## [Assignment]
Nothing but the lines from the one containing "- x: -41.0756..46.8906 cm" through the final line of the data should be repeated, and each must be exact.
- Opening Delimiter -
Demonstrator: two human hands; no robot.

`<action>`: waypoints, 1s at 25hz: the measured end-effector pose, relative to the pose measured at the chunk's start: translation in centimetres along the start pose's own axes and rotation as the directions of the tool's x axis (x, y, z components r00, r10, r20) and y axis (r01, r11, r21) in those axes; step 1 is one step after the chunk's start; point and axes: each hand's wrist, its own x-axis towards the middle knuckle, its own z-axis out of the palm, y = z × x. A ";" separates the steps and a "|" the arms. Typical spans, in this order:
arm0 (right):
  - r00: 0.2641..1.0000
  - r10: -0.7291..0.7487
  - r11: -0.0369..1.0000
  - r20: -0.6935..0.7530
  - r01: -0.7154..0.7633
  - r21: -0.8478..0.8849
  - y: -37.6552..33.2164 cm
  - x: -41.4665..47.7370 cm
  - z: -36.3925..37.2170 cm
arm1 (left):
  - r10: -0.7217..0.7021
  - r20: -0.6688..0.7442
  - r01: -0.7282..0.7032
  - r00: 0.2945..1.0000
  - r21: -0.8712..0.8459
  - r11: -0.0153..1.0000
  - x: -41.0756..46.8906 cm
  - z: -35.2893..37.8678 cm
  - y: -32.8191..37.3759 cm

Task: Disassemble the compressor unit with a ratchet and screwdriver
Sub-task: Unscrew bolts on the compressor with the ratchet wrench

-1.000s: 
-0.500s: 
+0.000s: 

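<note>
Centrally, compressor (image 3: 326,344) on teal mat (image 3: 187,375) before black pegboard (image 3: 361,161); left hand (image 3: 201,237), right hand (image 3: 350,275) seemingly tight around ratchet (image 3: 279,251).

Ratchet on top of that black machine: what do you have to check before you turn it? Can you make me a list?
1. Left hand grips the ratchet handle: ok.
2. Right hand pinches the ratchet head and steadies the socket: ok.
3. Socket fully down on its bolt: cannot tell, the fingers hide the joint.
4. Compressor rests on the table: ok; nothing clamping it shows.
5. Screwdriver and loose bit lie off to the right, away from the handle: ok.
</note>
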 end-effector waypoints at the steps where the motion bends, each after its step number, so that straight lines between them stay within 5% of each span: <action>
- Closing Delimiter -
## [Output for this task]
  - x: -41.0756..46.8906 cm
  - z: -35.2893..37.8678 cm
  - y: -32.8191..37.3759 cm

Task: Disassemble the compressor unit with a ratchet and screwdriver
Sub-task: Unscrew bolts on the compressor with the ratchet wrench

-1.000s: 
-0.500s: 
+0.000s: 

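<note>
Centrally, compressor (image 3: 326,344) on teal mat (image 3: 187,375) before black pegboard (image 3: 361,161); left hand (image 3: 201,237), right hand (image 3: 350,275) seemingly tight around ratchet (image 3: 279,251).

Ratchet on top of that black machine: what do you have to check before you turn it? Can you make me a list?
1. Left hand grips the ratchet handle: ok.
2. Right hand pinches the ratchet head and steadies the socket: ok.
3. Socket fully down on its bolt: cannot tell, the fingers hide the joint.
4. Compressor rests on the table: ok; nothing clamping it shows.
5. Screwdriver and loose bit lie off to the right, away from the handle: ok.
</note>
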 end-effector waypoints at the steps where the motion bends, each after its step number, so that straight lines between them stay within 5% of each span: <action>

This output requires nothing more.